## What you have to do
Answer with a single number stating how many lines of the entries below include the string "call".

## Entries supplied

^^^^^^^^^^^^^^^^

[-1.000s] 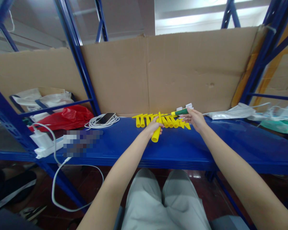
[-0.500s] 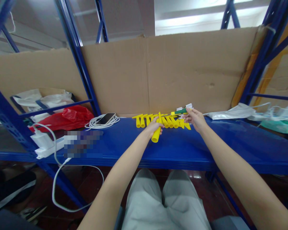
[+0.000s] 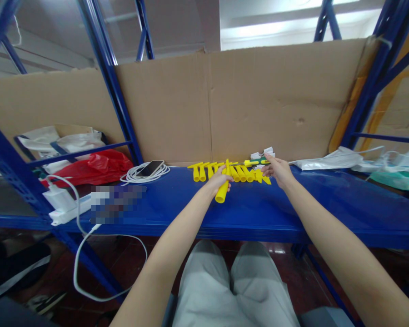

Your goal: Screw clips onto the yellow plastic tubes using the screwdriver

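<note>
My left hand (image 3: 221,179) is closed around a yellow plastic piece (image 3: 221,194), its round hollow end tilted toward me. In my right hand (image 3: 276,168) is a screwdriver (image 3: 254,162) with a yellow and green handle, held at its end by the fingers. The thin shaft points left and reaches the upper part of the held yellow piece; whether the tip touches a screw is too small to tell. Behind both hands, a row of similar yellow pieces (image 3: 202,172) lies on the blue shelf (image 3: 177,206). Small white parts (image 3: 267,151) are just behind the screwdriver handle.
A phone (image 3: 152,168) lies on a coiled white cable (image 3: 131,176) to the left. Further left are a red bag (image 3: 104,164) and a white power strip (image 3: 68,213) with a charger. A cardboard panel (image 3: 163,109) closes the back. A white packet (image 3: 330,159) lies at right.
The screwdriver has tipped slightly, its handle end now a little lower and more level. My left hand and the yellow piece stay in nearly the same place.
</note>
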`<state>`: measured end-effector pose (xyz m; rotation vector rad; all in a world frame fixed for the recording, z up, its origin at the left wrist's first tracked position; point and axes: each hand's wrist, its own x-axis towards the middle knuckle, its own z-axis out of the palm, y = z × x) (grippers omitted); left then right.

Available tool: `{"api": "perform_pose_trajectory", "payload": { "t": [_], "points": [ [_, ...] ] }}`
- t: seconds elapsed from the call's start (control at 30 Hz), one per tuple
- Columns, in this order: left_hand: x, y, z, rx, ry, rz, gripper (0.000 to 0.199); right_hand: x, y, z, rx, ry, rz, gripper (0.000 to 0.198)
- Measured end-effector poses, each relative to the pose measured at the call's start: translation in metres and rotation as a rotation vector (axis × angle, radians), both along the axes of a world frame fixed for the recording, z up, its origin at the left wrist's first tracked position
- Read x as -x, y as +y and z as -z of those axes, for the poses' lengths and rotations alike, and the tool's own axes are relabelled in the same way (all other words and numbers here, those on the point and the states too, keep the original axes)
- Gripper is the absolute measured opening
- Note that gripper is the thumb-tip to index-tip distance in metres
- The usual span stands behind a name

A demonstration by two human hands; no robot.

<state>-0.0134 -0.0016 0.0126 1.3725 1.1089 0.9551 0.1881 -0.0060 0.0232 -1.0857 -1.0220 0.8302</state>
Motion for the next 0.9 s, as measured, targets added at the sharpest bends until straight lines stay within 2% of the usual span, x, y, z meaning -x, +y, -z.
{"api": "perform_pose_trajectory", "payload": {
  "t": [0.67, 0.9],
  "points": [
    [-0.002, -0.0037, 0.0, -0.041, 0.073, -0.022, 0.081, -0.001, -0.0012, 0.001, 0.003, 0.003, 0.045, 0.034],
    [-0.0018, -0.0033, 0.0001, -0.047, 0.076, -0.006, 0.081, 0.0, -0.0016, -0.0002, 0.075, 0.006, 0.118, 0.033]
  ]
}}
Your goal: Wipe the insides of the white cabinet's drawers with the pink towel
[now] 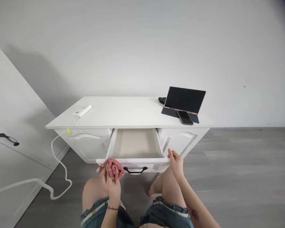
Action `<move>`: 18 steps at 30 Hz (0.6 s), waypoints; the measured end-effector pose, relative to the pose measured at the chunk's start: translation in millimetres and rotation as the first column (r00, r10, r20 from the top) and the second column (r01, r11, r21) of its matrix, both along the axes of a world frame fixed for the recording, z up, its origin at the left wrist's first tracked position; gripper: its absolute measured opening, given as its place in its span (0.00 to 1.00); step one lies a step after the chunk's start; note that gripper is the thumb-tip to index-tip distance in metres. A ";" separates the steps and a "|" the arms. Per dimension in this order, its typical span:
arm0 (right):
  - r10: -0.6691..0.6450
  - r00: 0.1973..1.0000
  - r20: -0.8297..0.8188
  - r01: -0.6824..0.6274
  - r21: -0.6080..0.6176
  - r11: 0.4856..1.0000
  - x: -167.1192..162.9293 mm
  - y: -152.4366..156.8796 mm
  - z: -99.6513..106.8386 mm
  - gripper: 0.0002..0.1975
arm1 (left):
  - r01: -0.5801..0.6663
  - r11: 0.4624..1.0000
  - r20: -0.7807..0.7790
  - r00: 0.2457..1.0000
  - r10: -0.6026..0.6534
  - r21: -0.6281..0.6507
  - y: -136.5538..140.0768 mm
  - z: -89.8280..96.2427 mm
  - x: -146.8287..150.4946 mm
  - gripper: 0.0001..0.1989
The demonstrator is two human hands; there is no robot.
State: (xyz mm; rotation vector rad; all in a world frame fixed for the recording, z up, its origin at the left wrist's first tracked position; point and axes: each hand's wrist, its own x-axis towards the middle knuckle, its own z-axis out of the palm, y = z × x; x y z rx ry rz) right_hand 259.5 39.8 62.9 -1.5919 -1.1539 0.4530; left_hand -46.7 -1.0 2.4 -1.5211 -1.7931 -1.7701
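A white drawer [136, 144] stands pulled out of the cabinet, and its bare inside shows. My left hand [111, 188] is closed on a bunched pink cloth [114, 168], which lies against the left end of the drawer front [154, 166]. At the opposite end, my right hand [176, 163] grips the drawer front's right edge, with thumb and fingers pinched together there. Between the two hands sits the black drawer handle [135, 171], which neither one touches.
On the white cabinet top [123, 110] a tablet [185, 99] leans on its stand, with a phone [185, 117] in front and a black item [161, 100] behind. A white power strip [84, 111] trails a cord [66, 172] leftward. A white wardrobe [16, 110] stands left.
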 end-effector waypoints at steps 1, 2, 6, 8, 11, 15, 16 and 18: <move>0.004 1.000 0.002 -0.004 -0.003 1.000 0.1 0.2 -0.3 0.26 | -0.015 1.000 0.072 0.997 0.016 -0.017 1.0 -2.7 -2.9 0.20; 0.008 1.000 0.004 -0.008 -0.007 1.000 0.2 0.5 -0.6 0.26 | -0.038 0.999 0.133 0.990 0.042 -0.035 2.2 -5.9 -6.0 0.21; 0.014 1.000 0.003 -0.014 -0.015 1.000 0.4 1.3 -0.6 0.26 | -0.143 0.985 0.299 0.940 0.165 -0.093 6.6 -17.9 -12.4 0.24; 0.011 1.000 -0.002 -0.011 -0.006 1.000 0.0 1.6 -0.7 0.26 | -0.133 0.988 0.303 0.941 0.152 -0.082 5.8 -20.2 -5.9 0.22; 0.001 1.000 0.000 -0.001 0.007 1.000 -0.6 2.2 -1.9 0.26 | -0.013 0.996 0.199 0.980 0.030 -0.087 -0.1 -19.6 15.6 0.19; 0.000 1.000 0.020 0.000 -0.007 1.000 0.8 3.8 -1.7 0.27 | 0.091 0.989 -0.046 0.994 -0.097 -0.117 -7.9 -16.2 42.7 0.15; 0.004 1.000 0.027 -0.004 -0.013 1.000 1.6 4.2 -0.7 0.28 | 0.105 0.988 -0.107 0.987 -0.117 -0.109 -8.4 -14.9 46.7 0.14; 0.018 0.999 0.044 -0.017 -0.024 1.000 3.4 5.0 2.6 0.29 | 0.123 0.990 -0.216 0.967 -0.136 -0.072 -7.9 -11.4 52.4 0.13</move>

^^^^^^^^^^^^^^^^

## Response area
2